= Florence Katz =

French opera singer

Florence Katz is a contemporary French a mezzo-soprano, graduated from the Conservatoire de Paris, she is also a singing teacher at the Conservatory of Bourg-la-Reine/Sceaux. She specializes in the French repertoire. She is a recipient of the Darius Milhaud Prize.

== Education ==
A pupil of Régine Crespin and Gabriel Bacquier at the Conservatoire de Paris, Katz completed three years of training at the Studio of the Centre de Musique Baroque de Versailles (conducted by Rachel Yakar and René Jacobs, then Marc Minkowski), as well as master classes with Daniel Ferro, Ileana Cotrubas, Suzanne Danco, Irène Joachim, Gérard Lesne, Janine Reiss, Gérard Souzay.

Katz sang with conductors Jonathan Darlington, Emmanuelle Haïm, Marc Minkowski, Manuel Rosenthal, Christophe Rousset, Marc Soustrot, and with pianists David Abramovitz, Solange Chiapparin, Jeff Cohen, Serge Cyferstein, Billy Eidi, Marie-Catherine Girod, Christian Ivaldi, Maciej Pikulski, Alain Planès, Mercedes Proteau, Laure Rivierre, Marie-Pascale Talbot, Alexandre Tharaud, Jean-François Zygel... and with Leonie Rysanek, Lucia Valentini Terrani, Rockwell Blake, Ruggero Raimondi...

Katz performed in Paris (Auditorium du Louvre, Invalides, Musée d'Orsay, Opéra-comique, Opéra Bastille, Salle Cortot, Salle Pleyel, Sorbonne,...), Versailles (Opéra du château, Trianon, Théâtre de la Reine, Théâtre Montansier...), Marseille, Aix-en-Provence, Lille, Lyon, Strasbourg, Geneva, Munich, Dresden, Madrid, Kiev.
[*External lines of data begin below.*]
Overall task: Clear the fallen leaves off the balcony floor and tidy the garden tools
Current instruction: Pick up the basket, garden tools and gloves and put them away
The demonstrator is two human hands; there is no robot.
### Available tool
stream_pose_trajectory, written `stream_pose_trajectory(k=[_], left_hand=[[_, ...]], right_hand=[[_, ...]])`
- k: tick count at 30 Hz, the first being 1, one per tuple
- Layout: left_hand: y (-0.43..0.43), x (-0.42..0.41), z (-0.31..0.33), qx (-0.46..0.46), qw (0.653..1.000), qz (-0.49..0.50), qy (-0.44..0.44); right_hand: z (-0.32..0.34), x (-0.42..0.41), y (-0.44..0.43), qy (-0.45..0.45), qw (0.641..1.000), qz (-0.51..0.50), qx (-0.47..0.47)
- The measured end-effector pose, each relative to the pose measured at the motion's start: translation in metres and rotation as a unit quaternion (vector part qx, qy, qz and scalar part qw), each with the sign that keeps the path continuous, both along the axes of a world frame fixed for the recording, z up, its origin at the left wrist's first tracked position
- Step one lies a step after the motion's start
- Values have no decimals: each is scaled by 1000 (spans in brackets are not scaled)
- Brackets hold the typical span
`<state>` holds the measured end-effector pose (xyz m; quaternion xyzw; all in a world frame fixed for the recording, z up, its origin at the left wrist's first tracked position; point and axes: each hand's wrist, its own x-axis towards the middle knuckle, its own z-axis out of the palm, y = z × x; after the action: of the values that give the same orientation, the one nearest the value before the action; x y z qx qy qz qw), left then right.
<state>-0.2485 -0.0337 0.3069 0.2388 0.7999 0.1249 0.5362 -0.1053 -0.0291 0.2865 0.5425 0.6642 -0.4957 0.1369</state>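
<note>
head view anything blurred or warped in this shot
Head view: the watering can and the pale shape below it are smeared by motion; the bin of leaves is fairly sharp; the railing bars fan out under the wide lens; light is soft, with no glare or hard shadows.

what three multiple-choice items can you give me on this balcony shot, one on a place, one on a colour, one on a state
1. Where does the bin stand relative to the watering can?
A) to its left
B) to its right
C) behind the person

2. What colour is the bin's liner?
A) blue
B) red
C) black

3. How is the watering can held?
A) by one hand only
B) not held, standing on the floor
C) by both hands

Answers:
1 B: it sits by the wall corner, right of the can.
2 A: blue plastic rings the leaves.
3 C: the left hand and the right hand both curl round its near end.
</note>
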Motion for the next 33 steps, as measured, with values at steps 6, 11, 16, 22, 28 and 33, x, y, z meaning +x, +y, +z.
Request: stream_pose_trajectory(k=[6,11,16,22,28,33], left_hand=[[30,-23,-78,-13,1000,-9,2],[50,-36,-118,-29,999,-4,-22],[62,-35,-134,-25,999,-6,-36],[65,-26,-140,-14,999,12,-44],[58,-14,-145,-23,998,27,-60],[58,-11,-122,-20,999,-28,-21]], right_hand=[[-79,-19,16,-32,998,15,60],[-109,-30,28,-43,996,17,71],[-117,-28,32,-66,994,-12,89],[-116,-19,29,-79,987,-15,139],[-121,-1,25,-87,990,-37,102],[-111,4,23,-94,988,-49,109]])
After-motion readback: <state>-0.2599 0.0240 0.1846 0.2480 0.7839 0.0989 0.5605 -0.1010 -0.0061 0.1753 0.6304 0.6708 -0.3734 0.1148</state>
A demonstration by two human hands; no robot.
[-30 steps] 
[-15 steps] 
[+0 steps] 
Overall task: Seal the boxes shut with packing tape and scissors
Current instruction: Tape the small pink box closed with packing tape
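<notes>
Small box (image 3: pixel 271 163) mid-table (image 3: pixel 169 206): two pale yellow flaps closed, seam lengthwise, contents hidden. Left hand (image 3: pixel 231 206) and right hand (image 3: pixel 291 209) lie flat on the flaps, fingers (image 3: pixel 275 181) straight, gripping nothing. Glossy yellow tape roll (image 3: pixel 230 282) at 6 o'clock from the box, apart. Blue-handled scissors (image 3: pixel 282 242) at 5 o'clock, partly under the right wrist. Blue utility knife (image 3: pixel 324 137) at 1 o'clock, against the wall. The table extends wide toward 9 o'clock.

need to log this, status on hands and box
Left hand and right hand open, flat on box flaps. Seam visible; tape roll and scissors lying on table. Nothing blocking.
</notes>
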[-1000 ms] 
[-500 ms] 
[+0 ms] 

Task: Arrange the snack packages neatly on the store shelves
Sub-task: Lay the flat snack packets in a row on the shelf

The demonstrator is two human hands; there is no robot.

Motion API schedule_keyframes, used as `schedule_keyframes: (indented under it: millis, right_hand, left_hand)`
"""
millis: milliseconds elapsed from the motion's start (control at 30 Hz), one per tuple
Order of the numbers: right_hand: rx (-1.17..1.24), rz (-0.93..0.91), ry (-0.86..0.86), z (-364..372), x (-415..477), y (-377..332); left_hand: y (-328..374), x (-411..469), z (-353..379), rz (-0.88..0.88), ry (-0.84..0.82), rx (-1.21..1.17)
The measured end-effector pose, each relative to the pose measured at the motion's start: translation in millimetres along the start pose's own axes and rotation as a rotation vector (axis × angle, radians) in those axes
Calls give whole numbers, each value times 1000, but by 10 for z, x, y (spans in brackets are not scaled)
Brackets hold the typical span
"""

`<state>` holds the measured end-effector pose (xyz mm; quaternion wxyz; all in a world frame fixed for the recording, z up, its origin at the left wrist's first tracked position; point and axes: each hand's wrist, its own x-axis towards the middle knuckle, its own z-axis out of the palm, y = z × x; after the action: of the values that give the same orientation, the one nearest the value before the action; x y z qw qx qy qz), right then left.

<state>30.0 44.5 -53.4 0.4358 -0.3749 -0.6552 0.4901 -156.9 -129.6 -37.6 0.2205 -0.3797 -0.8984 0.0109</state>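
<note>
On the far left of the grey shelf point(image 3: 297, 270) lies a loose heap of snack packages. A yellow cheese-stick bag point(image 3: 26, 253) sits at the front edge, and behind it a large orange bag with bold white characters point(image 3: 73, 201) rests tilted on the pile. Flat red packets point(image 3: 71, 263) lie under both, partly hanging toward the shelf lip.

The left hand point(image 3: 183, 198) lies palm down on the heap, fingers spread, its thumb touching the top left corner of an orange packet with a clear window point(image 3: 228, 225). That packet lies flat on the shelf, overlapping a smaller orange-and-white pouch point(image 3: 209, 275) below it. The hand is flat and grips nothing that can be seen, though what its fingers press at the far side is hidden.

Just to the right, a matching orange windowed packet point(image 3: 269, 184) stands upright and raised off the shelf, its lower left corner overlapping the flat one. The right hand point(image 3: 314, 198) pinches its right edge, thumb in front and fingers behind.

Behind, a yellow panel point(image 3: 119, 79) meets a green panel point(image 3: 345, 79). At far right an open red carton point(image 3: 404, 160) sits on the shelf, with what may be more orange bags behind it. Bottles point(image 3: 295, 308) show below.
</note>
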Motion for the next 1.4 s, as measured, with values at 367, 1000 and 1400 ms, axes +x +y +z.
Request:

== Prizes and distinctions ==
- Singing and Art lyrique prizes of the Conservatoire de Paris
- Prix Honegger and SACEM at the international competition of French melodists
- 1st Prize unanimously at the Darius Milhaud competition
- Prix Roussel at the international competition of La Plaine-sur-Mer
- Winner, unanimously, of the Yehudi Menuhin Foundation
- Winner of the "forum de la mélodie et du Lied" (organised by the Culture Ministry)

== Concerts ==
- Debut at 22 years at the Théâtre des Champs-Élysées, as La Périchole, directed by Jérôme Savary.
- Roles of Dorabella (Cosi fan tutte / Mozart), Metella (La Vie parisienne / Offenbach), Sorceress (Dido and Aeneas / Purcell)...
- Recitals with piano or instrumental ensembles, in France and Europe.

== Discography ==
- Gabriel Fauré / Ernest Chausson. Mélodies sur des poètes symbolistes (Lyrinx)
- Darius Milhaud. Alissa et autres poèmes en prose (Timpani)
- Maurice Emmanuel. Integral melodies (Timpani)
- Guy Sacre. Melodies (Timpani)
- Gabriel Dupont. Integral melodies (Timpani)
- Maurice Emmanuel. XXX chansons bourguignonnes (Naxos Records)
- Arthur Honegger. 6 poems by Jean Cocteau / Darius Milhaud. Les machines agricoles (Naxos)
- André Jolivet: Poems for the child (and other works) (ADDA)
- Darius Milhaud: Vocal quartets (ADDA)
- Monic Cecconi-Botella: Le Tombeau de Van Gogh. (REM)
- Monteverdi, Rossini, Fauré. Soundtrack of the film The sentinel by A. Desplechin (Delabel / Virgin Musique)
- Jean-Philippe Rameau: Hippolyte et Aricie - role of Oenone (Arkiv prod./Deutsche Grammophon)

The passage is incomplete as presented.